§ PROBLEM REQUIREMENTS:
Whatever the records below say, write them all out exactly.

§ DATASET CONTENT:
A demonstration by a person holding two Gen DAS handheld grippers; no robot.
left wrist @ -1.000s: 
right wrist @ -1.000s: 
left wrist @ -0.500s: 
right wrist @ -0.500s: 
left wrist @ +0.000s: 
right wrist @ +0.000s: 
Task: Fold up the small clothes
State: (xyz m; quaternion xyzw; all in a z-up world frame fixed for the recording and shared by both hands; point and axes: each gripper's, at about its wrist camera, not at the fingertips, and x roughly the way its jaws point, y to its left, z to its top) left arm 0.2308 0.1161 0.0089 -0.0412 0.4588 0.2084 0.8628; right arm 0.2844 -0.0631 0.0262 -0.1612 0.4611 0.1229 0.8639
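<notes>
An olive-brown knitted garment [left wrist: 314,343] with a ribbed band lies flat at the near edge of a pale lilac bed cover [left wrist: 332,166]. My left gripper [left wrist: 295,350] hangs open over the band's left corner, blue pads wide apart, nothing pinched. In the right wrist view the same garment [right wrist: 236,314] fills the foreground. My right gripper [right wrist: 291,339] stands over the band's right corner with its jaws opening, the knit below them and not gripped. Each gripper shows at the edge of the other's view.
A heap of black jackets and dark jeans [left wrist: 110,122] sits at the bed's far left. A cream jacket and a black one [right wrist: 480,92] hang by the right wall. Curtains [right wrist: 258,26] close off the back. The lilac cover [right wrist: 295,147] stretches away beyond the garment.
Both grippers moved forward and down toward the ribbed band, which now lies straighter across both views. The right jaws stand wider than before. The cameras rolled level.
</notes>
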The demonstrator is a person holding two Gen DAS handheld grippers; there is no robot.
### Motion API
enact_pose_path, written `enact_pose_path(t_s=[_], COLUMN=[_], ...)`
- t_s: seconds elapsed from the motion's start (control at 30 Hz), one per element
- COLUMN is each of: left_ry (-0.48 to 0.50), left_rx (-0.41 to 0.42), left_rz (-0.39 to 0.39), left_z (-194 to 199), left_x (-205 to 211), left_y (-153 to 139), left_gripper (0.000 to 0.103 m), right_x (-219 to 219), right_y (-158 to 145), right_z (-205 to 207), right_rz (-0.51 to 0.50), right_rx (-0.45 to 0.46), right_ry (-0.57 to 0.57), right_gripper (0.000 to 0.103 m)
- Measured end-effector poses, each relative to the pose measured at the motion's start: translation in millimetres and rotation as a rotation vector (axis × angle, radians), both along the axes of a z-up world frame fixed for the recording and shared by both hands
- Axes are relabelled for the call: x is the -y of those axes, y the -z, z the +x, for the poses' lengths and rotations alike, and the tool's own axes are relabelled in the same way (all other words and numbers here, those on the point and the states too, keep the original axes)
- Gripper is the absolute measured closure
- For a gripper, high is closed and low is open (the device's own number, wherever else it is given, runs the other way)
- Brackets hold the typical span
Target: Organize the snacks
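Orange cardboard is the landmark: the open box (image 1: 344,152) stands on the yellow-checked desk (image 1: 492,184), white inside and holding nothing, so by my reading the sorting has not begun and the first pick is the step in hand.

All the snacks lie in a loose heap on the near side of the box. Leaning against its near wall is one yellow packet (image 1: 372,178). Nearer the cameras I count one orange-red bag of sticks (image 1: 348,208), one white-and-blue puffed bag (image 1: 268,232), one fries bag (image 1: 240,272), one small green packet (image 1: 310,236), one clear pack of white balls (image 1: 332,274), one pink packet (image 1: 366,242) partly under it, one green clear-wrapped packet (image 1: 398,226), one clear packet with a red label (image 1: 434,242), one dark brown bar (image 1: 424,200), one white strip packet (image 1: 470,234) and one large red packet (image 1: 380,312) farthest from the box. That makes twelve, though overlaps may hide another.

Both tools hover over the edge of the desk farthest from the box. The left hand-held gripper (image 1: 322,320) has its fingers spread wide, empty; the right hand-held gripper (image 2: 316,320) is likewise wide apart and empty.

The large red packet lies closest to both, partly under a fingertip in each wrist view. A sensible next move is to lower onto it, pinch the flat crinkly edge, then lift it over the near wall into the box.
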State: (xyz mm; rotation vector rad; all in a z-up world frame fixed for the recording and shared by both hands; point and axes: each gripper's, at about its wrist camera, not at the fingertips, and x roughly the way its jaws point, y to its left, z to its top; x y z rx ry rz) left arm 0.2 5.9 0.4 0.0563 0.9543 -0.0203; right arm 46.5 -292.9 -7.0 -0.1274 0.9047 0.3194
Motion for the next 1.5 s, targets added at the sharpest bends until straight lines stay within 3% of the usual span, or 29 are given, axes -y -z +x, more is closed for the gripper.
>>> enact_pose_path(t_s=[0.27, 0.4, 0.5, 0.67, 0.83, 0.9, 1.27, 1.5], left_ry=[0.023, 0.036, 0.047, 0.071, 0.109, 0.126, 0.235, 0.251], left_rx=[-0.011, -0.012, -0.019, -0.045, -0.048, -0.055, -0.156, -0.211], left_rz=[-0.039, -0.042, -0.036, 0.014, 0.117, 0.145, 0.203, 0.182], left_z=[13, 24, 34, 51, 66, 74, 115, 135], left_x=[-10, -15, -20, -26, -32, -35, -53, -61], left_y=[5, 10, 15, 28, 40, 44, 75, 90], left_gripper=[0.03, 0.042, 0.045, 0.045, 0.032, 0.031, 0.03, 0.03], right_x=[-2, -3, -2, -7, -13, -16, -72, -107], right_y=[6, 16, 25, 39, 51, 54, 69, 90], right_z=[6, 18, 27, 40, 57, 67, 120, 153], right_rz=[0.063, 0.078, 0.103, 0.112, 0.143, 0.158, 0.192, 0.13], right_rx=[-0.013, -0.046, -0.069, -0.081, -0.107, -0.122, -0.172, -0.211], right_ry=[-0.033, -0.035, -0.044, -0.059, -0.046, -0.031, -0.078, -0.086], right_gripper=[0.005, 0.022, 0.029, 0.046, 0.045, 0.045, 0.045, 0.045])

§ YOUR RESPONSE:
A demonstration by a person holding two Gen DAS handheld grippers; no robot.
left wrist @ -1.000s: 
right wrist @ -1.000s: 
left wrist @ -0.500s: 
right wrist @ -0.500s: 
left wrist @ +0.000s: 
right wrist @ +0.000s: 
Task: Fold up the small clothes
State: (xyz m; quaternion xyzw; all in a z-up world frame fixed for the recording and shared by both hands; point and axes: each gripper's, at about its wrist camera, not at the fingertips, and x roughly the way its jaws point, y to its left, z to its top) left arm 0.2308 0.1161 0.0089 -0.0412 0.4588 0.2084 0.8628; right arm 0.2844 -0.0631 0.0262 -0.1612 0.4611 0.1229 0.8639
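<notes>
An olive-brown knitted garment [left wrist: 314,343] with a ribbed band lies flat at the near edge of a pale lilac bed cover [left wrist: 332,166]. My left gripper [left wrist: 295,350] hangs open over the band's left corner, blue pads wide apart, nothing pinched. In the right wrist view the same garment [right wrist: 236,314] fills the foreground. My right gripper [right wrist: 291,339] stands over the band's right corner with its jaws opening, the knit below them and not gripped. Each gripper shows at the edge of the other's view.
A heap of black jackets and dark jeans [left wrist: 110,122] sits at the bed's far left. A cream jacket and a black one [right wrist: 480,92] hang by the right wall. Curtains [right wrist: 258,26] close off the back. The lilac cover [right wrist: 295,147] stretches away beyond the garment.
Both grippers moved forward and down toward the ribbed band, which now lies straighter across both views. The right jaws stand wider than before. The cameras rolled level.
</notes>
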The demonstrator is a person holding two Gen DAS handheld grippers; there is no robot.
### Motion API
enact_pose_path, written `enact_pose_path(t_s=[_], COLUMN=[_], ...)`
- t_s: seconds elapsed from the motion's start (control at 30 Hz), one per element
- COLUMN is each of: left_ry (-0.48 to 0.50), left_rx (-0.41 to 0.42), left_rz (-0.39 to 0.39), left_z (-194 to 199), left_x (-205 to 211), left_y (-153 to 139), left_gripper (0.000 to 0.103 m), right_x (-219 to 219), right_y (-158 to 145), right_z (-205 to 207), right_rz (-0.51 to 0.50), right_rx (-0.45 to 0.46), right_ry (-0.57 to 0.57), right_gripper (0.000 to 0.103 m)
- Measured end-effector poses, each relative to the pose measured at the motion's start: translation in millimetres and rotation as a rotation vector (axis × angle, radians), both along the axes of a z-up world frame fixed for the recording and shared by both hands
- Axes are relabelled for the call: x is the -y of those axes, y the -z, z the +x, for the poses' lengths and rotations alike, and the tool's own axes are relabelled in the same way (all other words and numbers here, those on the point and the states too, keep the original axes)
- Gripper is the absolute measured closure
- For a gripper, high is closed and low is open (the device's own number, wherever else it is given, runs the other way)
- Brackets hold the typical span
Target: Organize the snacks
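Orange cardboard is the landmark: the open box (image 1: 344,152) stands on the yellow-checked desk (image 1: 492,184), white inside and holding nothing, so by my reading the sorting has not begun and the first pick is the step in hand.

All the snacks lie in a loose heap on the near side of the box. Leaning against its near wall is one yellow packet (image 1: 372,178). Nearer the cameras I count one orange-red bag of sticks (image 1: 348,208), one white-and-blue puffed bag (image 1: 268,232), one fries bag (image 1: 240,272), one small green packet (image 1: 310,236), one clear pack of white balls (image 1: 332,274), one pink packet (image 1: 366,242) partly under it, one green clear-wrapped packet (image 1: 398,226), one clear packet with a red label (image 1: 434,242), one dark brown bar (image 1: 424,200), one white strip packet (image 1: 470,234) and one large red packet (image 1: 380,312) farthest from the box. That makes twelve, though overlaps may hide another.

Both tools hover over the edge of the desk farthest from the box. The left hand-held gripper (image 1: 322,320) has its fingers spread wide, empty; the right hand-held gripper (image 2: 316,320) is likewise wide apart and empty.

The large red packet lies closest to both, partly under a fingertip in each wrist view. A sensible next move is to lower onto it, pinch the flat crinkly edge, then lift it over the near wall into the box.
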State: (xyz mm; rotation vector rad; all in a z-up world frame fixed for the recording and shared by both hands; point and axes: each gripper's, at about its wrist camera, not at the fingertips, and x roughly the way its jaws point, y to its left, z to its top; x y z rx ry rz) left arm 0.2 5.9 0.4 0.0563 0.9543 -0.0203; right arm 46.5 -292.9 -7.0 -0.1274 0.9047 0.3194
Motion for the next 1.5 s, targets added at the sharpest bends until straight lines stay within 3% of the usual span, or 29 are given, axes -y -z +x, more is closed for the gripper.
>>> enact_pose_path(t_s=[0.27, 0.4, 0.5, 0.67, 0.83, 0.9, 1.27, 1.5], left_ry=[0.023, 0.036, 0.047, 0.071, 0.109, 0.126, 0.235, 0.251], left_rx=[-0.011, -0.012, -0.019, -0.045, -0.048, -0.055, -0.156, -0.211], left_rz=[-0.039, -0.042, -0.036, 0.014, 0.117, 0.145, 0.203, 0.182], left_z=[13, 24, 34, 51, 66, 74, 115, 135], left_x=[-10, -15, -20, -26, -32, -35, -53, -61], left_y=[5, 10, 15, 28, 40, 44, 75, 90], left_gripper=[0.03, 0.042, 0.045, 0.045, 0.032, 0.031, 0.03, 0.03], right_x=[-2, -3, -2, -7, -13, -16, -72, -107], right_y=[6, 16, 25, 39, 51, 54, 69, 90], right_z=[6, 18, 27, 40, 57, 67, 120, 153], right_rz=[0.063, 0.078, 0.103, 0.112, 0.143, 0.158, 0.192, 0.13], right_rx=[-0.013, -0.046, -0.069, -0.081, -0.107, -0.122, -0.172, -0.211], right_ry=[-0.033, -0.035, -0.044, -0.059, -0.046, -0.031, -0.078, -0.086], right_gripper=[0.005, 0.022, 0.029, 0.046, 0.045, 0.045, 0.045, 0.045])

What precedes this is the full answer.